The jewel of Harriman’s consignment is Picasso’s “Mother and Child,” a tender image of his wife, Olga, and infant son, Paulo, painted in 1922. The auction house has not published an estimate of the painting, but experts say its selling price is likely to exceed $10 million.

Still struggling to revive confidence and interest in a market that is only beginning to recover after five years in the doldrums, auction house officials privately worry that the May sales offer an overload of Impressionist and modern material, particularly in unusually large groups of works by relatively minor figures such as Edouard Vuillard.

“It’s a concern,” Brooks admits. “One of the big questions this spring is whether the market will absorb all this material.” But Sotheby’s is banking on the Stralem collection’s quality, “freshness to the market” and conservative estimates, she says.

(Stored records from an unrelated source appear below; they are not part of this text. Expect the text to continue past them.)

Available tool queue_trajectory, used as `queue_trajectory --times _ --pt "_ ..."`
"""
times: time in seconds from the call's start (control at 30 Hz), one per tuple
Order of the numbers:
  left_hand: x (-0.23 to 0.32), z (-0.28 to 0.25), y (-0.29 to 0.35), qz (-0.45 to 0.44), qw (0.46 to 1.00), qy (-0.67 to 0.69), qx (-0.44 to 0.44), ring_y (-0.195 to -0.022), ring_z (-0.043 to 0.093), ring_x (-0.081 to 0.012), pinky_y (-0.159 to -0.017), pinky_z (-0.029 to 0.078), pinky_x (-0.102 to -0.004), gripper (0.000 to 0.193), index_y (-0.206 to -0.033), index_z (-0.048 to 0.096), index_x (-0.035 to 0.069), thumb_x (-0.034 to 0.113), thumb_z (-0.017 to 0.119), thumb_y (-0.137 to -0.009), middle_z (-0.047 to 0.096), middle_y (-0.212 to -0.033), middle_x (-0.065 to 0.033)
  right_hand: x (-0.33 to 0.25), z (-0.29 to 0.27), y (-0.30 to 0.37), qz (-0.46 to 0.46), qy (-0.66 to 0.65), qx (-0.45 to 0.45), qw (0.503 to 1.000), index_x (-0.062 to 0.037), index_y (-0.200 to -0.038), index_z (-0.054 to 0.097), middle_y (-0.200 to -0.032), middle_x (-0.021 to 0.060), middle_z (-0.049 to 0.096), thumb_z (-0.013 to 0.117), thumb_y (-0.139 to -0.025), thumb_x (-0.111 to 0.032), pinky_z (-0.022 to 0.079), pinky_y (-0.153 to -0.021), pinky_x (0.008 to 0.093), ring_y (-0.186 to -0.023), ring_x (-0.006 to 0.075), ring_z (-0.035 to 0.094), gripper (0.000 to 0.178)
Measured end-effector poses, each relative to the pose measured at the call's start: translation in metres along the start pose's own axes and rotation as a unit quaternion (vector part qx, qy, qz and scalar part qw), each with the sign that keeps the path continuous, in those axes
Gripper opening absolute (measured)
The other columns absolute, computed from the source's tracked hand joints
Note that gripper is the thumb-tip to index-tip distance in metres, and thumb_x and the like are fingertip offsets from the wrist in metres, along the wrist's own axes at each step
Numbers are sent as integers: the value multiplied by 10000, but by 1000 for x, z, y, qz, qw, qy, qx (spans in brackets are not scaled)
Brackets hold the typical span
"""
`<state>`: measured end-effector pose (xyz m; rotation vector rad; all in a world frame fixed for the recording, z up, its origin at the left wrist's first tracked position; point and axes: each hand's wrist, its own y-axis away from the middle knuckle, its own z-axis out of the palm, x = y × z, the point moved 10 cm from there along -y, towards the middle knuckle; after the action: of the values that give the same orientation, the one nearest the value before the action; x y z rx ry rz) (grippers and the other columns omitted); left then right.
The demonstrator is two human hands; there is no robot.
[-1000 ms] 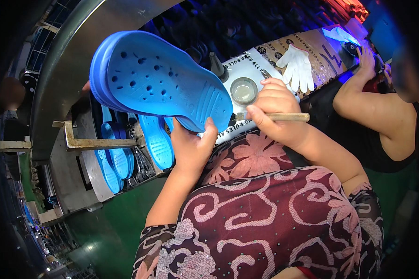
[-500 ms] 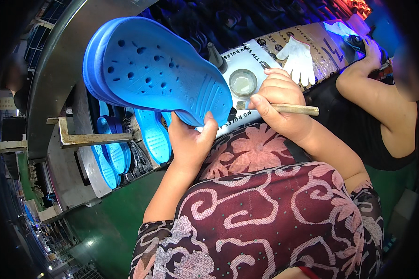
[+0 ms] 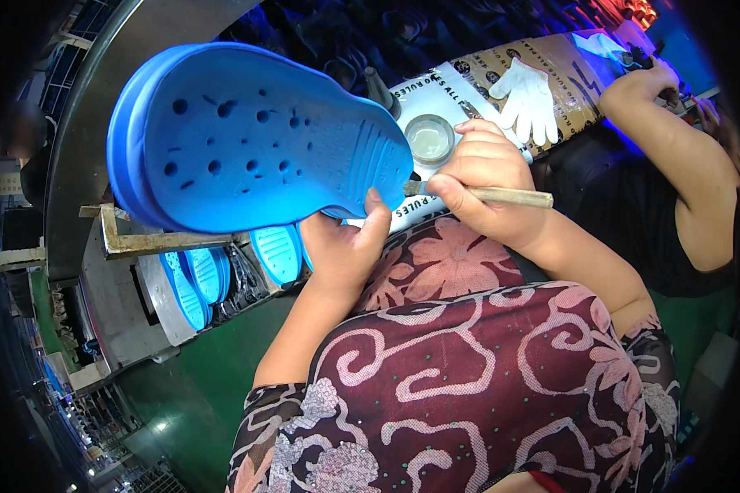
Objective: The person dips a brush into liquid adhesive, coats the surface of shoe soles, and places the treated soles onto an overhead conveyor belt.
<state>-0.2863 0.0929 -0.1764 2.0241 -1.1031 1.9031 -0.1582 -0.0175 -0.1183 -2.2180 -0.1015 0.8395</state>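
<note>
My left hand (image 3: 344, 243) is closed on the narrow end of a large blue shoe sole (image 3: 247, 140). Its thumb lies on the top side, while the other fingers are mostly hidden under it. Holes and grooves mark the sole's face. In my right hand (image 3: 489, 177) is a brush (image 3: 501, 195) with a wooden handle, gripped between thumb and fingers. The brush's bristle end meets the tip of the sole's narrow end; whether it touches I cannot tell. Just beyond my right hand stands a small round dish (image 3: 429, 141) with pale, cloudy contents.
A white glove (image 3: 524, 103) rests on the taped cardboard (image 3: 574, 90). Behind the dish stands a dark cone-shaped object (image 3: 380, 92). More blue soles (image 3: 201, 279) lie at the left, near a metal bracket (image 3: 140, 242). At the right, a co-worker's arm (image 3: 674, 148) reaches over the table.
The sole has swung to the left and levelled out, its wide end lower. The brush has moved slightly left, closer to the sole's narrow tip. The co-worker's arm has shifted.
</note>
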Motion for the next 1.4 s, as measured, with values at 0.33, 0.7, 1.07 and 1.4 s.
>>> queue_trajectory --times 0.33,0.7,1.07,1.4 --pt "18 1 5 94 994 -49 -13 -878 584 -175 -815 462 -290 334 -1076 493 -55 -57 597 -758 583 -1002 -120 3 -7 1 19 -26 34 999 -63 -613 618 -552 52 533 649 -798 -158 431 -743 364 -559 223 520 211" --pt "45 -1 -15 171 979 -104 35 -719 614 -215 -674 491 -313 159 -894 619 -42 3 623 -742 641 -849 -120 7 -20 -1 18 46 13 999 -64 -598 611 -565 53 549 610 -813 -134 429 -759 378 -553 247 505 227" --pt "99 50 -44 -246 883 262 -303 -1066 559 -231 -902 462 -354 803 -1327 313 -87 200 702 -686 533 -1183 -177 58 -73 47 171 -30 115 978 -68 -618 629 -583 70 556 586 -869 -175 417 -656 362 -651 260 534 276" --pt "194 229 -299 -161 860 442 -197 -900 649 -315 -751 575 -278 497 -1242 380 -79 127 628 -863 566 -1091 -270 90 -111 82 275 -77 174 942 -33 -644 641 -566 90 567 574 -874 -136 406 -581 357 -566 225 533 260"
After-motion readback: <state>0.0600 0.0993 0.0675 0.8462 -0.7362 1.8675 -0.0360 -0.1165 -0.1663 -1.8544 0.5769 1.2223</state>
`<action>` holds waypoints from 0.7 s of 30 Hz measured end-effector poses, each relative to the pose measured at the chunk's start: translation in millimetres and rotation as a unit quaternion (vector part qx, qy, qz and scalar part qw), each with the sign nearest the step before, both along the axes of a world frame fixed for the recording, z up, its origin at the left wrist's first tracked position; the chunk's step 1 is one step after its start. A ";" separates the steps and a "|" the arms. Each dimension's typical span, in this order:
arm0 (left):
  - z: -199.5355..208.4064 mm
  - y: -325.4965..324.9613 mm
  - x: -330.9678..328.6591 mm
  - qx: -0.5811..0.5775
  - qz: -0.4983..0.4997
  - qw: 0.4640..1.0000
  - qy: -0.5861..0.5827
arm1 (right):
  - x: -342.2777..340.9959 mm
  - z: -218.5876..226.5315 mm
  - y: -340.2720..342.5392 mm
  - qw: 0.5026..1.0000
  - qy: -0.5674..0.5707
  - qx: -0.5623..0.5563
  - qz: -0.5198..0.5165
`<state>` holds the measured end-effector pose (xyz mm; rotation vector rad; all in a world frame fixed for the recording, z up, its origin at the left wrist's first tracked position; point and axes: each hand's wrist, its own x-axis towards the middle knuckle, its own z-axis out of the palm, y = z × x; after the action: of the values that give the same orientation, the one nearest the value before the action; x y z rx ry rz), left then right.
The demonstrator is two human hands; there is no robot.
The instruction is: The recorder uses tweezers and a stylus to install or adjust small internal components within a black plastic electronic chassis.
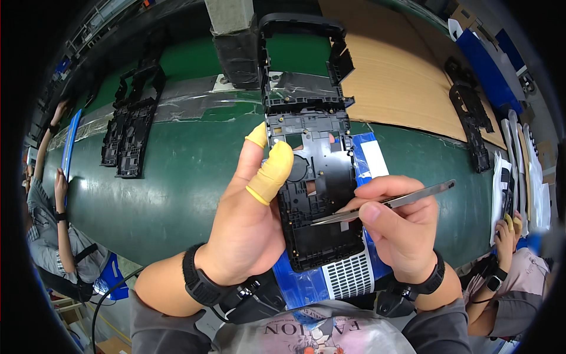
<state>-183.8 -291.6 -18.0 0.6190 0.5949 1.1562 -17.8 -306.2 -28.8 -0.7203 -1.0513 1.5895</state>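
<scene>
A long black plastic frame (321,177), with an open loop at its far end and small brass-coloured inserts, is held up in front of me. My left hand (247,218) grips its left edge, with yellow finger cots on the thumb and a fingertip. Metal tweezers (407,197) are pinched in my right hand (401,227), their tips over the lower part of the frame; whether they touch it or hold anything is too small to tell. Beneath the frame lies a blue sheet (300,286) with a white label bearing a dark grid (349,277).
Several similar black frames (135,130) lie on the green table (194,159) at the left. Another black frame (471,112) rests near the cardboard sheet (395,71) at right. A post (236,50) rises at the back. People work at both sides, a forearm (504,236) at right.
</scene>
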 end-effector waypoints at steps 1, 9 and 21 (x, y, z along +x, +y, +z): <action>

American buyers are expected to dominate the sales. Europeans are likely to be active participants, but the Japanese, who bought Impressionist art voraciously in the late 1980s and then disappeared from the auction scene, have not returned. Wealthy Mexican collectors might be expected to bid on some of the star Impressionist and modern items, but their participation is in question because of Mexico’s economic unrest. Some auction watchers speculate that Mexicans may not want to be seen spending vast sums on art, while others argue that they may view art as a good investment.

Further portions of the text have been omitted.